**PROBLEM DESCRIPTION**
Take the lines from the one containing "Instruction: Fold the" through the end of the material and write them out exactly, omitting pictures.

**INFORMATION PROVIDED**
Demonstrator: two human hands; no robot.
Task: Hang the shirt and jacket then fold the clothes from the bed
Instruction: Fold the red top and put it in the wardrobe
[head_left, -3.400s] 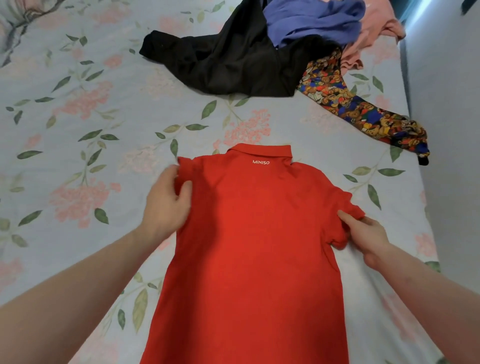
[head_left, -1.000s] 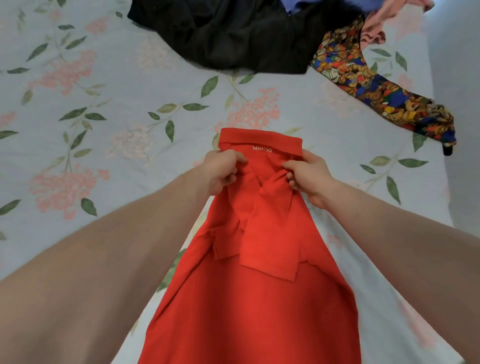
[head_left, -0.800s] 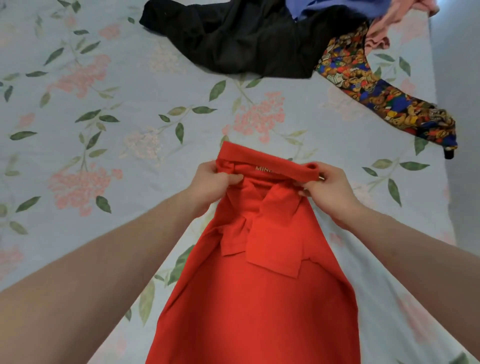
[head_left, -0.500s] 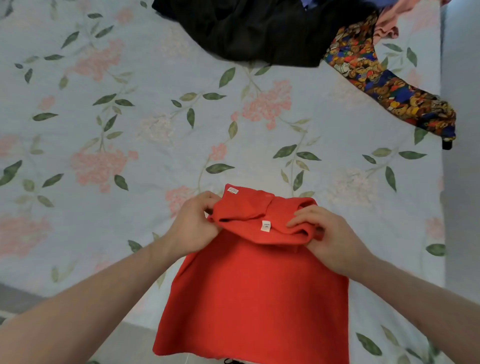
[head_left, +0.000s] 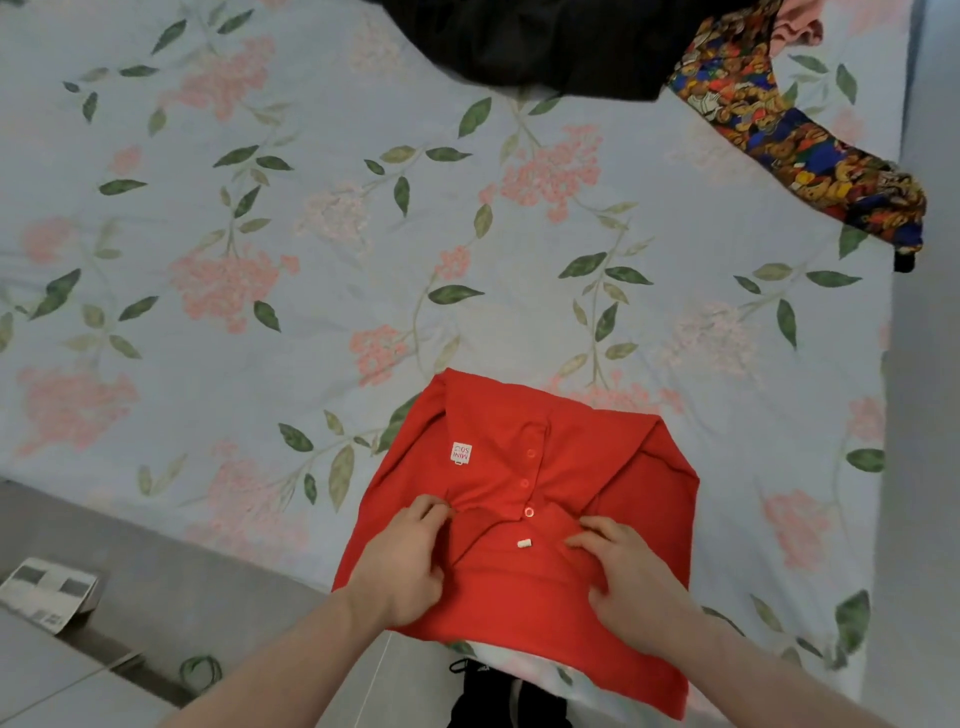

**WRITTEN ANSWER**
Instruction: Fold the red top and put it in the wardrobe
[head_left, -3.400s] 
[head_left, -1.000s] 
[head_left, -0.800s] 
[head_left, -0.500s] 
[head_left, +0.000s] 

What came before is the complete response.